**Description of the task**:
No line before the one containing "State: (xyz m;" should appear; that line and all lines after it, through the end of the data, are to be set down exactly.

---------- Given material ----------

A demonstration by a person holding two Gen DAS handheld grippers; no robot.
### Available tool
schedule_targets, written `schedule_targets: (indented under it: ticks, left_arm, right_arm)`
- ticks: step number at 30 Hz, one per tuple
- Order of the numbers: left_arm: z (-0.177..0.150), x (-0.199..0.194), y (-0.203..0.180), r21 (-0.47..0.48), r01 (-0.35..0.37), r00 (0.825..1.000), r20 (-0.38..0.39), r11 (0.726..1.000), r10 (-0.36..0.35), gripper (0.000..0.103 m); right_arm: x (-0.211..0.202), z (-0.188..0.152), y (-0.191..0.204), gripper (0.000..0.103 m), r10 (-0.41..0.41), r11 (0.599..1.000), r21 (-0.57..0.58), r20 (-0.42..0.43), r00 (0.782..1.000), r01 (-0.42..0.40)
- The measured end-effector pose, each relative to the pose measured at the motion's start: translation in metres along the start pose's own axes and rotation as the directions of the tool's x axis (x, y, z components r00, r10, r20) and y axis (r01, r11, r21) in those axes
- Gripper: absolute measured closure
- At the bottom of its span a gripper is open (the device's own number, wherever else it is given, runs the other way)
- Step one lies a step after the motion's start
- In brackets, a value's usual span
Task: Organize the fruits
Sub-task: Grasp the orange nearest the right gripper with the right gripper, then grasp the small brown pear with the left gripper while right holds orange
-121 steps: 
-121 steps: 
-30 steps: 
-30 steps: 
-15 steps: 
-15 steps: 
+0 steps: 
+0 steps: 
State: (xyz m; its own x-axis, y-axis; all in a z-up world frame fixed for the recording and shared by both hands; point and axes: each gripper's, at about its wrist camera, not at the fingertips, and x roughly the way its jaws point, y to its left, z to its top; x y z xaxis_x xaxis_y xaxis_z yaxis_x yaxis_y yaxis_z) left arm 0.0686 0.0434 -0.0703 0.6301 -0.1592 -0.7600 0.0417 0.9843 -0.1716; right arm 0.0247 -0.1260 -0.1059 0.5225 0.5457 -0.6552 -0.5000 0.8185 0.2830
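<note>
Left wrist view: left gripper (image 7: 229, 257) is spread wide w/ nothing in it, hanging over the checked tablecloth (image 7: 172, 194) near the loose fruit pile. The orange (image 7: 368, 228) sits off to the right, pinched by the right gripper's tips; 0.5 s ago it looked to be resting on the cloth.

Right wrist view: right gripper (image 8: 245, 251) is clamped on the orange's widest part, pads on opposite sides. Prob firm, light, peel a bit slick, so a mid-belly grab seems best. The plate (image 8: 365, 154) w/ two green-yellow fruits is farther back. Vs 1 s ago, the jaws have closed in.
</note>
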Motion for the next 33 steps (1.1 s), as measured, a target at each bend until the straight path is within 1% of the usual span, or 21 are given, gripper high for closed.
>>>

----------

**Answer space**:
State: (xyz m; its own x-axis, y-axis; all in a z-up world frame fixed for the recording and shared by both hands; point and axes: each gripper's, at about its wrist camera, not at the fingertips, and x roughly the way its jaws point, y to its left, z to its top; x y z xaxis_x xaxis_y xaxis_z yaxis_x yaxis_y yaxis_z) left arm 0.0686 0.0434 -0.0703 0.6301 -0.1592 -0.7600 0.0417 0.9843 -0.1716; right arm 0.0247 -0.1260 -0.1059 0.5225 0.5457 -0.6552 -0.5000 0.8185 0.2830
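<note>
Left wrist view: left gripper (image 7: 229, 257) is spread wide w/ nothing in it, hanging over the checked tablecloth (image 7: 172, 194) near the loose fruit pile. The orange (image 7: 368, 228) sits off to the right, pinched by the right gripper's tips; 0.5 s ago it looked to be resting on the cloth.

Right wrist view: right gripper (image 8: 245, 251) is clamped on the orange's widest part, pads on opposite sides. Prob firm, light, peel a bit slick, so a mid-belly grab seems best. The plate (image 8: 365, 154) w/ two green-yellow fruits is farther back. Vs 1 s ago, the jaws have closed in.
</note>
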Motion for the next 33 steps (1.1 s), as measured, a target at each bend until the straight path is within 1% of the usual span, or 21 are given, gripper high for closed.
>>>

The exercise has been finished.